:: Supplied information ::
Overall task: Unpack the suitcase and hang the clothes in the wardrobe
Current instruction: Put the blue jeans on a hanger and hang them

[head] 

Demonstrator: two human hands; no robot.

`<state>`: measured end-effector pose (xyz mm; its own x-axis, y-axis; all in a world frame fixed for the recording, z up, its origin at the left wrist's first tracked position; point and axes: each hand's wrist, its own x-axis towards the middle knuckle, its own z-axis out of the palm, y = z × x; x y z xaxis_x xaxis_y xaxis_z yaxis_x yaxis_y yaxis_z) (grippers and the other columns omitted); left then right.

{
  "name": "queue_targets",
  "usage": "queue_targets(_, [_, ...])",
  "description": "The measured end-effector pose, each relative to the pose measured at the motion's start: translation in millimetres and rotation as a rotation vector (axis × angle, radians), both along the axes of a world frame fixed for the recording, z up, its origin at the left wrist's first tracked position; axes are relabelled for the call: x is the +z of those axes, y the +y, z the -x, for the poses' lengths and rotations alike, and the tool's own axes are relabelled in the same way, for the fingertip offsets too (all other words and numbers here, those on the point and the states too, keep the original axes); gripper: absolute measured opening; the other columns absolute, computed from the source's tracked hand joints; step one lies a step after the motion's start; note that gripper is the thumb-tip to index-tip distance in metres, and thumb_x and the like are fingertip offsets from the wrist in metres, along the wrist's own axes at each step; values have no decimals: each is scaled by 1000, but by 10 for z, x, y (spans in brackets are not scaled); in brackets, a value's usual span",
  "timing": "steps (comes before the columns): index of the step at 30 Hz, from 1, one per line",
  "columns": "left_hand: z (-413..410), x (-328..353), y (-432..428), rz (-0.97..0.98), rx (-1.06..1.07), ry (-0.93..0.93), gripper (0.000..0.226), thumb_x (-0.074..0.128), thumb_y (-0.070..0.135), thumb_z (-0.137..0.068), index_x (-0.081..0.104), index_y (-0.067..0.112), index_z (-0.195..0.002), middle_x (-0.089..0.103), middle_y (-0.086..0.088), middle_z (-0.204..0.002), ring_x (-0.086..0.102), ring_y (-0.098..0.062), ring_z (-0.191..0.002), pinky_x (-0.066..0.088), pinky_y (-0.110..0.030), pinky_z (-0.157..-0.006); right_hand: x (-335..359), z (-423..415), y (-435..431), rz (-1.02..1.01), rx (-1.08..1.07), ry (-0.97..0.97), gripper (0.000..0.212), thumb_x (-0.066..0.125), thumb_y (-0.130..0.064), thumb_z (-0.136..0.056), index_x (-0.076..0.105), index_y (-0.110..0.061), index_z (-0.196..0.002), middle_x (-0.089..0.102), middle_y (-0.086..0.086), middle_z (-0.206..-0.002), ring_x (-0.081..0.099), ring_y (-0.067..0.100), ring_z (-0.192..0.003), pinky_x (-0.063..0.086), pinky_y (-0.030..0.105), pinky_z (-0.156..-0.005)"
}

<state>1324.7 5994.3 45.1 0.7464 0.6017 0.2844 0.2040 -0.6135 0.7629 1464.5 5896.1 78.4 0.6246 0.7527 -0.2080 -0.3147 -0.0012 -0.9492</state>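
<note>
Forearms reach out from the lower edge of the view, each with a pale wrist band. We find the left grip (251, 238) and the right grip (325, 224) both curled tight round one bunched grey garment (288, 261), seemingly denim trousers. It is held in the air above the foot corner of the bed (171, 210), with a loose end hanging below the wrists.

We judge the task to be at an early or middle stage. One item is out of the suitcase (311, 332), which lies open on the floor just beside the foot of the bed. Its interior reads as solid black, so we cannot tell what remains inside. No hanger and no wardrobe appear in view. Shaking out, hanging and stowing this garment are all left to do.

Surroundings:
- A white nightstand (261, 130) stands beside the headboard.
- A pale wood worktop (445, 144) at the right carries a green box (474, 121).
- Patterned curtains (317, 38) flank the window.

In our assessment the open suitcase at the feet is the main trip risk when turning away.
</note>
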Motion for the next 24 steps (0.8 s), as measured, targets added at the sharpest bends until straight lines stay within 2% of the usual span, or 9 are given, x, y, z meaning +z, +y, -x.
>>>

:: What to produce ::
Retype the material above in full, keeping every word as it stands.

:: Written response ::
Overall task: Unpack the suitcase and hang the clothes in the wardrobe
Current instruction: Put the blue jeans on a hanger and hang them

[head] 

Demonstrator: two human hands; no robot.

`<state>`: measured end-effector pose (xyz mm; its own x-axis, y-axis; all in a world frame fixed for the recording, z up, its origin at the left wrist's first tracked position; point and axes: each hand's wrist, its own x-axis towards the middle knuckle, its own z-axis out of the palm, y = z × x; x y z xaxis_x xaxis_y xaxis_z yaxis_x yaxis_y yaxis_z) (grippers and the other columns omitted); left then right.

{
  "name": "queue_targets",
  "usage": "queue_targets(_, [_, ...])",
  "description": "The measured end-effector pose, each relative to the pose measured at the motion's start: translation in millimetres and rotation as a rotation vector (axis × angle, radians), both along the axes of a world frame fixed for the recording, z up, its origin at the left wrist's first tracked position; axes are relabelled for the call: x is the +z of those axes, y the +y, z the -x, for the poses' lengths and rotations alike, and the tool's own axes are relabelled in the same way, for the fingertip offsets too (all other words and numbers here, those on the point and the states too, keep the original axes); gripper: absolute measured opening; the other columns absolute, computed from the source's tracked hand joints; step one lies a step after the motion's start; note that gripper is the thumb-tip to index-tip distance in metres, and thumb_x and the like are fingertip offsets from the wrist in metres, along the wrist's own axes at each step; values have no decimals: each is scaled by 1000, but by 10 for z, x, y (spans in brackets are not scaled); in brackets, a value's usual span",
  "timing": "steps (comes before the columns): index of the step at 30 Hz, from 1, one per line",
  "columns": "left_hand: z (-413..410), x (-328..353), y (-432..428), rz (-0.97..0.98), rx (-1.06..1.07), ry (-0.93..0.93), gripper (0.000..0.226), thumb_x (-0.074..0.128), thumb_y (-0.070..0.135), thumb_z (-0.137..0.068), index_x (-0.081..0.104), index_y (-0.067..0.112), index_z (-0.195..0.002), middle_x (-0.089..0.103), middle_y (-0.086..0.088), middle_z (-0.204..0.002), ring_x (-0.086..0.102), ring_y (-0.098..0.062), ring_z (-0.191..0.002), pinky_x (-0.066..0.088), pinky_y (-0.110..0.030), pinky_z (-0.157..-0.006); right_hand: x (-335..359), z (-423..415), y (-435..431), rz (-1.02..1.01), rx (-1.08..1.07), ry (-0.97..0.97), gripper (0.000..0.212), thumb_x (-0.066..0.125), thumb_y (-0.130..0.064), thumb_z (-0.136..0.056), index_x (-0.076..0.105), index_y (-0.110..0.061), index_z (-0.196..0.002), middle_x (-0.089..0.102), middle_y (-0.086..0.086), middle_z (-0.206..-0.002), ring_x (-0.081..0.099), ring_y (-0.067..0.100), ring_z (-0.192..0.003), pinky_x (-0.063..0.086), pinky_y (-0.030..0.105), pinky_z (-0.156..-0.005)"
}

<state>1324.7 5994.3 45.1 0.7464 0.6017 0.2844 0.2040 -0.6135 0.7629 1464.5 5896.1 78.4 0.6246 0.7527 -0.2080 -0.3147 -0.0012 -0.9492</state>
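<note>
Forearms reach out from the lower edge of the view, each with a pale wrist band. We find the left grip (251, 238) and the right grip (325, 224) both curled tight round one bunched grey garment (288, 261), seemingly denim trousers. It is held in the air above the foot corner of the bed (171, 210), with a loose end hanging below the wrists.

We judge the task to be at an early or middle stage. One item is out of the suitcase (311, 332), which lies open on the floor just beside the foot of the bed. Its interior reads as solid black, so we cannot tell what remains inside. No hanger and no wardrobe appear in view. Shaking out, hanging and stowing this garment are all left to do.

Surroundings:
- A white nightstand (261, 130) stands beside the headboard.
- A pale wood worktop (445, 144) at the right carries a green box (474, 121).
- Patterned curtains (317, 38) flank the window.

In our assessment the open suitcase at the feet is the main trip risk when turning away.
</note>
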Motion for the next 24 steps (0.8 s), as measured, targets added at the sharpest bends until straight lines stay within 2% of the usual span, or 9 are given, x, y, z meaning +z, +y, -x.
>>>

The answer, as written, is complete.